Sex ist noch immer ein sehr intimes Thema. Viele trauen sich nicht einmal mit ihrem Partner offen darüber zu reden. Das Sexleben und ganz besonders bestimmte Sexpraktiken sind nämlich noch immer tabuisiert.

Dabei könnte der ein oder andere Tabubruch im Schlafzimmer wahre Wunder bewirken. Vor allem, wenn man nicht vorhat einzuschlafen.

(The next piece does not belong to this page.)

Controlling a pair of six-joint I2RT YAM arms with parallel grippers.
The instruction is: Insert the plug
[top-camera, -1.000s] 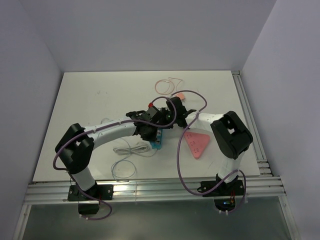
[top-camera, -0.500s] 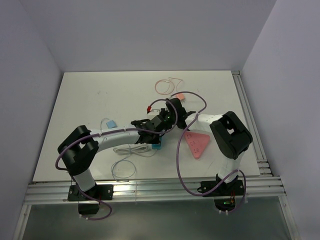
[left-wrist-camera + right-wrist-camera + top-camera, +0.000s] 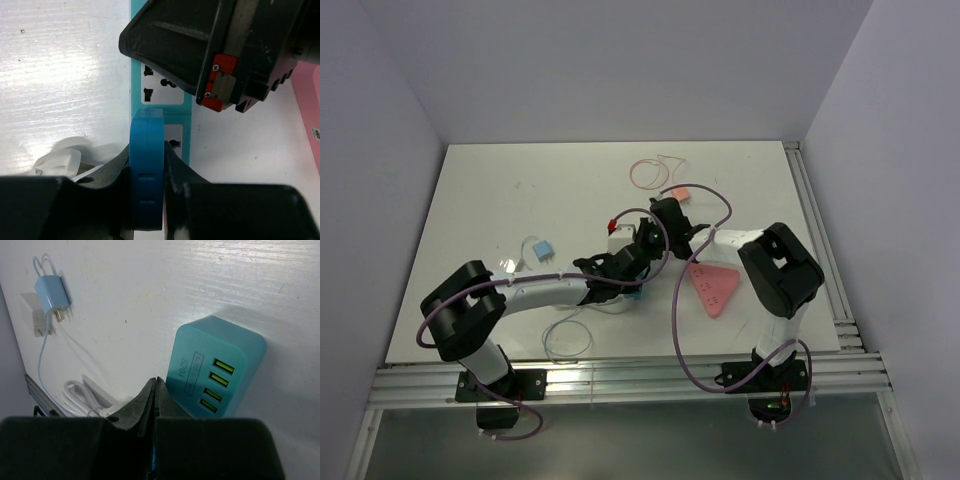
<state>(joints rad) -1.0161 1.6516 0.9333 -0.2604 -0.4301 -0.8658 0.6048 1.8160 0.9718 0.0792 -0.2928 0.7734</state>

1. Sex in der Öffentlichkeit

Wer im Schlafzimmer gerade eher schnarchende als sexy Action erlebt, kann den Sex nach draußen verlegen. Denn ein Ortswechsel tut jedem Mal gut – und das in jeglicher Hinsicht. Immerhin können die eigenen vier Wände schnell langweilig werden. Das Liebesspiel noch dazu an einen öffentlichen Ort zu verlegen, an dem die Gefahr, erwischt zu werden besonders hoch ist, kann schon ziemlich heiß sein.

2. Analsex

Nicht nur ein Ortswechsel kann dem Sex neues Leben einhauchen. Auch Analverkehr kann Abwechslung ins Schlafzimmer bringen. Gerade für Frauen und heterosexuelle ist der Sex durch die Hintertür allerdings oft ein Tabu-Thema. Wichtig dabei ist nur, es langsam anzugehen und ausreichend zu kommunizieren. Übrigens muss Analverkehr nicht immer einseitig sein. Immerhin gibt es genügend Spielzeug, das es der Frau erlaubt von hinten in ihren Partner einzudringen.

3. Sado-Maso

Nein. Man muss sich nicht gleich ein Red Room wie in Fifty Shades of Grey zulegen, um ein bisschen Sado-Maso-Flair in sein Sexleben zu bringen. Nicht immer muss es bei SM so hart zu gehen, wie etwa Schläge mit einer Gerte. Die Gewalt im Bett kann auch viel subtiler sein. Beispielsweise kann man sich mit Augenbinde langsam herantasten. Wichtig bei Sadismus: Es müssen immer alle Bettpartner einverstanden sein.

4. Gruppensex

Eine dritte Person im Bett: Das ist schon länger ein beliebter Trick um das eingeschlafene Sexleben einer Beziehung wieder aufzuwecken. Doch wie wäre es, wenn man noch weiter zählt und mehr Menschen zu sich ins Bett holt? Bei Gruppensex sollte man aber besonders auf die Sex-Regel Nummer eins achten: Practice Safer Sex und verwendet Kondome. Und auch hier gilt: Tue nichts und lasse nichts mit dir tun, mit dem du nicht zu 100 Prozent einverstanden bist.